Bible Reading Plan – April 16-22

Isaiah

Bible Project Reading Plan (April 16-22): 
2 Kings 18-25; Isaiah 1-17; Psalms 106-112


The early portion of the book of Isaiah is familiar to us, if for nothing else than our dedication to read it during the advent season at Christmas. The importance to NT theology and the explicit prophecies about the coming of Jesus Christ led many to see Isaiah as the 5th Gospel.
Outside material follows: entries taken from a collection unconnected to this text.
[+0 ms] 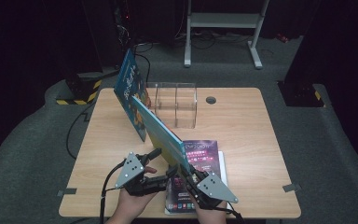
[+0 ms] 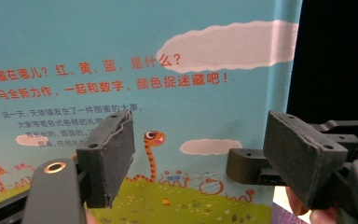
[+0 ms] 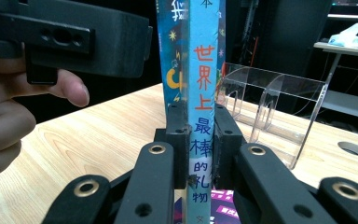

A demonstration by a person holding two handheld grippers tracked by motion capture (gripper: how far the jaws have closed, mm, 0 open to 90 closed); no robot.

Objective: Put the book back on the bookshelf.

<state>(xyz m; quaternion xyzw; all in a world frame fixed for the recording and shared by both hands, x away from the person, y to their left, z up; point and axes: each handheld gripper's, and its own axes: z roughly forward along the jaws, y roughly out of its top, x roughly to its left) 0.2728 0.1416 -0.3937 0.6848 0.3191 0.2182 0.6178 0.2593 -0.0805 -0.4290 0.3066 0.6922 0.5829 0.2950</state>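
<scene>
**Blue book clamped by the spine, left jaws standing off its cover**

The right hand-held gripper (image 3: 200, 140) is closed tight on the spine of a blue picture book (image 3: 204, 93), its two black jaws pressing the narrow edge from either side. In the high view this hand-held gripper (image 1: 186, 173) sits at about 6 o'clock on the tabletop (image 1: 242, 121), the person's hand coming in from the near edge, and the book (image 1: 161, 133) rises from it toward 11 o'clock, raised on edge and slanted off the surface.

The left hand-held gripper (image 2: 198, 154) has its jaws spread wide, with the book's back cover (image 2: 121, 60) just beyond them and no pad pressing on it. In the high view it (image 1: 156, 156) sits just to the 9 o'clock side of the book, its hand low at the near edge.

A second blue book (image 1: 129, 81) leans upright near 11 o'clock, close to the far end of the held one. A clear acrylic holder (image 1: 176, 105) stands at 12 o'clock, just right of both. A purple book (image 1: 200, 154) lies flat under the right hand-held gripper. A round hole (image 1: 210, 100) shows near the far edge.

Bare wood lies open from 1 to 4 o'clock and at 8 to 9 o'clock.
</scene>
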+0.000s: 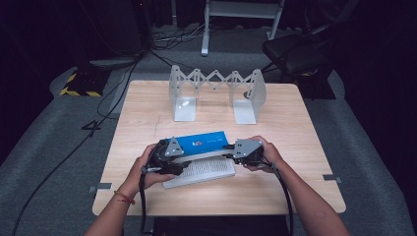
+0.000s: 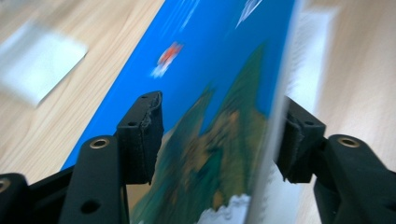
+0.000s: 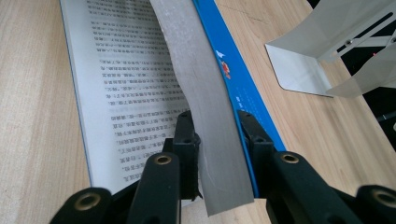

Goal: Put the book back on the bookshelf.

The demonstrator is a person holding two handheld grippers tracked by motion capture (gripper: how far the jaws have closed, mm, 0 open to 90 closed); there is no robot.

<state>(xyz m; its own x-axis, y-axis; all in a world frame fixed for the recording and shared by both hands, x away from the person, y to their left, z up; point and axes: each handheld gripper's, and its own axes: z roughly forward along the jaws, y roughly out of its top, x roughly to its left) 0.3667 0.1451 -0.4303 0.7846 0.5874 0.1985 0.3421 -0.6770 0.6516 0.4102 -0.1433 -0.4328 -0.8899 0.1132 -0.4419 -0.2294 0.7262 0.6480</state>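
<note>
A book with a blue cover [image 1: 204,141] lies open on the wooden table [image 1: 305,147], its printed page [image 1: 204,171] facing up toward the person. The cover half is lifted off that page. My left gripper [image 1: 183,157] is at the book's left end. In the left gripper view the blue cover [image 2: 205,70] runs between the jaws of the left gripper [image 2: 222,133], which stand wide and open around it. My right gripper [image 1: 230,149] is at the right end. My right gripper [image 3: 218,135] is shut on the raised block of pages [image 3: 205,93] and the blue cover [image 3: 233,79].
A white folding book rack [image 1: 215,93] with two upright end plates stands at the back of the table; one plate [image 3: 322,51] lies just beyond the book. A dark chair [image 1: 295,51] and cables are on the floor behind. Bare wood surrounds the book.
</note>
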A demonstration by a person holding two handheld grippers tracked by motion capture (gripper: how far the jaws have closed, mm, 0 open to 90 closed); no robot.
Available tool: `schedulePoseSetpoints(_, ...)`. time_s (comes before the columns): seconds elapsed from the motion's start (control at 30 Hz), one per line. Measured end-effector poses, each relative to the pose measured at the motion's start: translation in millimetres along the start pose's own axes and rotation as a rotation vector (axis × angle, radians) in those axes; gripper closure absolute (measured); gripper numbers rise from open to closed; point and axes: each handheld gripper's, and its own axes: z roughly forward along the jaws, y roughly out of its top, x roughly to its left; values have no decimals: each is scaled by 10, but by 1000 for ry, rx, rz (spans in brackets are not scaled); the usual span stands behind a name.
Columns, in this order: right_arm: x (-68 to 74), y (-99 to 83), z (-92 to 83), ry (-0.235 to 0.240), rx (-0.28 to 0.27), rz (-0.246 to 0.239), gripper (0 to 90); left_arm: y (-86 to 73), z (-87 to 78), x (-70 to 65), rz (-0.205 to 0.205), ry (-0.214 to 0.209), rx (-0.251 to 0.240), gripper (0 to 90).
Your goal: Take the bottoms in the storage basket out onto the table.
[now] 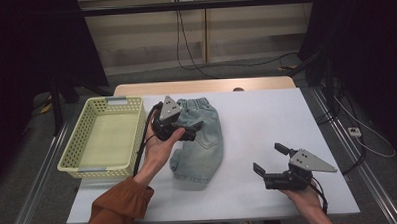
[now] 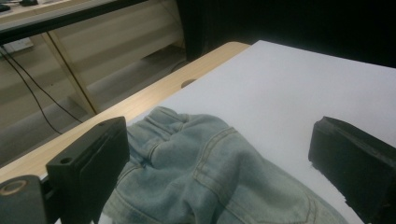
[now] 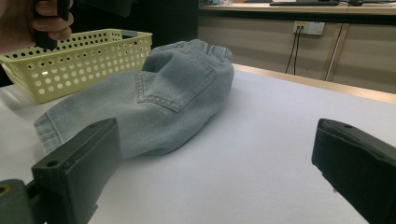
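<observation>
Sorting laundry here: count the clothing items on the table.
1. The denim shorts lie on the white table, right of the yellow basket, under the left gripper. The basket looks empty.

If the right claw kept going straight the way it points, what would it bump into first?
Probably the jeans. The right claw is open and points across bare white table toward them, with the yellow basket farther behind. The depth is hard to judge, so it might slide just past their edge.
</observation>
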Motion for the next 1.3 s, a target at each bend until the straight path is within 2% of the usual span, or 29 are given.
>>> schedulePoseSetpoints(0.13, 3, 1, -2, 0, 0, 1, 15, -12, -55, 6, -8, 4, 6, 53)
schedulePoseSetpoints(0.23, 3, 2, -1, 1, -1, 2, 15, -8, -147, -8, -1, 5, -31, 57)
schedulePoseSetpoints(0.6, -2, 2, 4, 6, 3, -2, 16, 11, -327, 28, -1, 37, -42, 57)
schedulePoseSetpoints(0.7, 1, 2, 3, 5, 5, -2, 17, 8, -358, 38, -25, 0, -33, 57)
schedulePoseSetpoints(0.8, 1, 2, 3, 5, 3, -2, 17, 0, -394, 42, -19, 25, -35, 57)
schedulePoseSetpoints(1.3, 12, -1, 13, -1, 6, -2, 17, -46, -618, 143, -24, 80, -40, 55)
While there is much to make out of the early chapters in Isaiah, I’d like to just focus on one today. It comes from these famous Christmas passages about the coming of the Christ child, on whom the government will be set, and on whom will be placed great and mighty names. Earlier, however, we read this:

But there will be no gloom for her who was in anguish. In the former time he brought into contempt the land of Zebulun and the land of Naphtali, but in the latter time he has made glorious the way of the sea, the land beyond the Jordan, Galilee of the nations. The people who walked in darkness have seen a great light; those who dwelt in a land of deep darkness, on them has light shone.

Isaiah 9:1-2 (ESV)

Many Christians have stood so long in the light that they have forgotten the darkness. They take grace and mercy for granted, or worse, forget them and neglect them altogether. The light was always present; the darkness is so far in the past that it is scarcely worth remembering.

Such forgetfulness is shot through with sin, and the light that such people think they have is nothing more than bleak night. To forget the darkness is deny the grace of the dawn; to stand on your own righteousness; to make Christ of no advantage for you. God the Father sent his Son to redeem us from that darkness, to shine forward in the dawn with the incomprehensible glory of the One-and-only God. God has removed us from the dark, but we are never to forget it.

In the OT, God focuses his people’s memory on the great act of salvation in bringing them out of Egypt. This was to remind them, always remind them, that they were rescued by God, not by the idols that surrounded them or by their own might. When they forgot the redemption provided for them by Yahweh disaster would be certain:

And when the LORD your God brings you into the land that he swore to your fathers, to Abraham, to Isaac, and to Jacob, to give you– with great and good cities that you did not build, and houses full of all good things that you did not fill, and cisterns that you did not dig, and vineyards and olive trees that you did not plant– and when you eat and are full, then take care lest you forget the LORD, who brought you out of the land of Egypt, out of the house of slavery. It is the LORD your God you shall fear. Him you shall serve and by his name you shall swear. You shall not go after other gods, the gods of the peoples who are around you– for the LORD your God in your midst is a jealous God– lest the anger of the LORD your God be kindled against you, and he destroy you from off the face of the earth.

 Deuteronomy 6:10-15 (ESV)

For us, the matter is even more acute. Let us never forget the darkness that God has rescued us from. The darkness helps keep us humble, reminds us of reality, and makes the light that much more glorious.

You are a chosen race, a royal priesthood, a holy nation, a people for his own possession, that you may proclaim the excellencies of him who called you out of darkness into his marvelous light.

1 Peter 2:9

Therefore, let us daily repeat the words of our Apostle Paul:

The saying is trustworthy and deserving of full acceptance, that Christ Jesus came into the world to save sinners, of whom I am the foremost.